Questions and exercises:
1) Inter-human variability is a consequence of:
the distribution of allelic variants of the same genes
the presence of non-functional genes in the population
environmental factors

2) Inter-population variability is a consequence of:
different frequencies of (the same) allelic variants of genes
environmental factors
the presence of different genes in the different populations

3) The Hardy Weinberg law
describes the genotype frequencies
correlates the phenotype frequencies to the gene frequencies
describes allelic frequencies

4) The variability of analytes' concentrations among different individuals
is determined by stochastic phenomena
is genetically determined because of allelic variants of the analytes
is genetically determined because of allelic variants of the enzymes responsible of the metabolism of analytes

your score: 0
Attendance not registered because matricola was not entered.

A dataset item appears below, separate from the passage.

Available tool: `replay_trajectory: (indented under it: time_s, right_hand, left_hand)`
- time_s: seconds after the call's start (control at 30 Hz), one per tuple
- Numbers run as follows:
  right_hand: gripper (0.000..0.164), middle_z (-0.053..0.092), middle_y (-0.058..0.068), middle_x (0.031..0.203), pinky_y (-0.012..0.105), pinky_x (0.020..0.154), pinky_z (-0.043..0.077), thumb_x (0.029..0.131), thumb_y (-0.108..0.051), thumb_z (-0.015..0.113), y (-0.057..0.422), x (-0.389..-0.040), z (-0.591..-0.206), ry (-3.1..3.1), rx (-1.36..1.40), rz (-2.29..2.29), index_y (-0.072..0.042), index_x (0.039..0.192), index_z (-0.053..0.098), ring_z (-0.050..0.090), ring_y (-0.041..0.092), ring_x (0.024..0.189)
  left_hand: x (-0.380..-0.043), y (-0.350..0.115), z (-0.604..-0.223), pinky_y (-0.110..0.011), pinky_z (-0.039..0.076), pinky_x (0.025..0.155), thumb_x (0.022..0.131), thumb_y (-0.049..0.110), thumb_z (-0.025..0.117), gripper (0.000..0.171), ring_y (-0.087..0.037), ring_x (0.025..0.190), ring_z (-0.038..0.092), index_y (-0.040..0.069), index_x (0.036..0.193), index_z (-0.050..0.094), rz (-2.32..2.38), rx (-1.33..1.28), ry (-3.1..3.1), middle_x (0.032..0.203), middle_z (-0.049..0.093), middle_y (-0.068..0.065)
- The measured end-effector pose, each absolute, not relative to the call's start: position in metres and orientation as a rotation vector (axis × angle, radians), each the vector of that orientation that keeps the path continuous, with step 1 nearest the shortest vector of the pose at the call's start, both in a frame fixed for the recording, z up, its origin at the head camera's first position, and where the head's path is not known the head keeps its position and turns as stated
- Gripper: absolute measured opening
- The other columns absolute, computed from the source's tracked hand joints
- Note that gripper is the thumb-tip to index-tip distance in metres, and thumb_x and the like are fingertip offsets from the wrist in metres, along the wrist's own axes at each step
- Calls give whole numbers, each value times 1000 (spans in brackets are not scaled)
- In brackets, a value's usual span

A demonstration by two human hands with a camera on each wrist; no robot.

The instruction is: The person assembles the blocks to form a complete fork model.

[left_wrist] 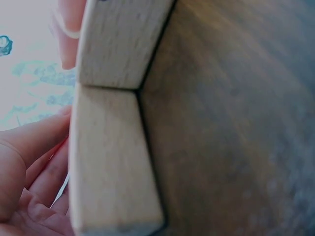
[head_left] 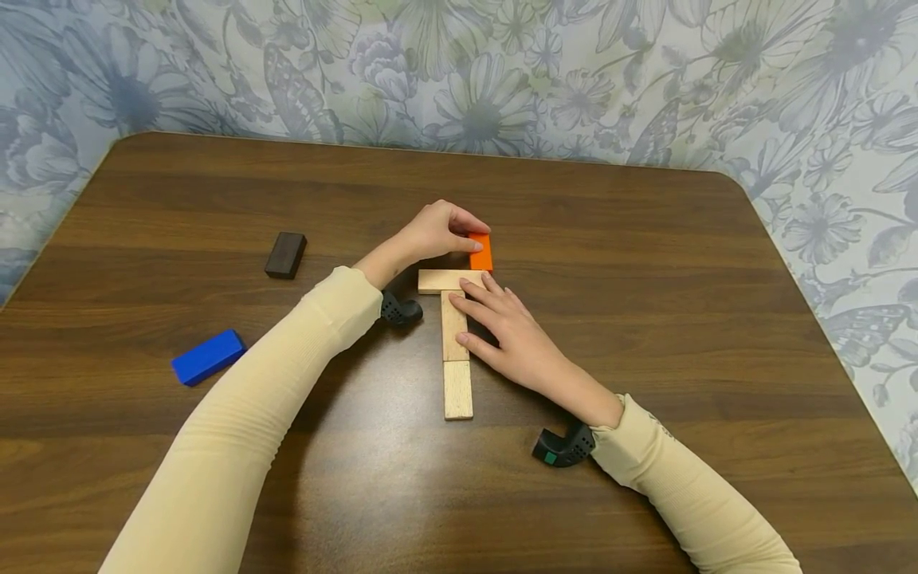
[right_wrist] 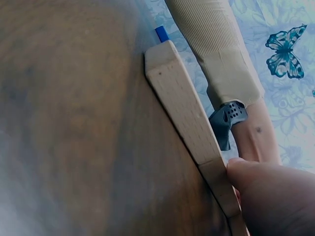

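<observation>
My left hand (head_left: 433,229) pinches an orange block (head_left: 482,255) between thumb and fingers, at the far right end of a crosswise natural wood block (head_left: 439,281). From that crosswise block, two more wood blocks, the upper one (head_left: 452,335) and the lower one (head_left: 458,391), run end to end toward me, making a T shape. My right hand (head_left: 519,339) rests with spread fingers on the crosswise block and the upper block. Close up in the left wrist view, a wood block (left_wrist: 115,157) partly hides the left fingers. In the right wrist view the thumb (right_wrist: 270,187) touches a block's edge.
A dark brown block (head_left: 285,255) lies at the left, beyond the left forearm. Nearer, a blue block (head_left: 208,357) sits beside the left sleeve. The brown table (head_left: 610,215) ends at a flower-patterned wall. Black camera mounts hang under both wrists.
</observation>
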State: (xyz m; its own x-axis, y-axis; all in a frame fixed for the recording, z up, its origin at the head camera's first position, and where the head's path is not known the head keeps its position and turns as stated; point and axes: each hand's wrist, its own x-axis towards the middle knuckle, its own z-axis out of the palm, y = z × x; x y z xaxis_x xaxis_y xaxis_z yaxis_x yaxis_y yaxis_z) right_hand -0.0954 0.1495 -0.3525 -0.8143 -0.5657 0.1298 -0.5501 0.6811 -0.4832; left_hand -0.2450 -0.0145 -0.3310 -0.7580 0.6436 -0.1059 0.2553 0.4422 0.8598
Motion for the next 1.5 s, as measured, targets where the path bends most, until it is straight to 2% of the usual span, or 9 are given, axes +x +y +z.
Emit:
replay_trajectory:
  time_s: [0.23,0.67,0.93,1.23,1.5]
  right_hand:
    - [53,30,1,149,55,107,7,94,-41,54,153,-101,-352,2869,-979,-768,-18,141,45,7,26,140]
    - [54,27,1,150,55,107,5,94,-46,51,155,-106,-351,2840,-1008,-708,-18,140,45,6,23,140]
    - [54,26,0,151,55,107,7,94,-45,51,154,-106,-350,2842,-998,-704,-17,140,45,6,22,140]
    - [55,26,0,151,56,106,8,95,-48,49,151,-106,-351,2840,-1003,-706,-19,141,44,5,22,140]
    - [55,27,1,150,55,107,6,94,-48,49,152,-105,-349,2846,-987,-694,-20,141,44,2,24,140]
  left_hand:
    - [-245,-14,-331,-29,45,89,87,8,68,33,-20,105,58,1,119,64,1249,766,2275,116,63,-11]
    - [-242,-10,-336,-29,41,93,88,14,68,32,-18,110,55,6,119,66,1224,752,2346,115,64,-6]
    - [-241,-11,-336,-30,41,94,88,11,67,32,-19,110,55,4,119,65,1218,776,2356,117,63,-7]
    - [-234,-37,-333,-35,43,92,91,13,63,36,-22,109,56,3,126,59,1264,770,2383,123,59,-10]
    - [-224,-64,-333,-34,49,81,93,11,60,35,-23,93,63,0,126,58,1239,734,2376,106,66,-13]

You can type in a comment or question below (max. length=160 chars.):



All comments posted on the different subjects have been edited and moved to
this web page (for optimal reading try to have at least 80 characters per line)!

Thank you Professor (lecture on bilirubin and jaundice).

The fourth recorded part, the one on hyper and hypoglycemias is not working.
Bellelli: I checked and in my computer it seems to work. Can you better specify
the problem you observe?

This Presentation (electrolytes and blood pH) feels longer than previous lectures
Bellelli: it is indeed. Some subjects require more information than others. I was
thinking of splitting it in two nest year.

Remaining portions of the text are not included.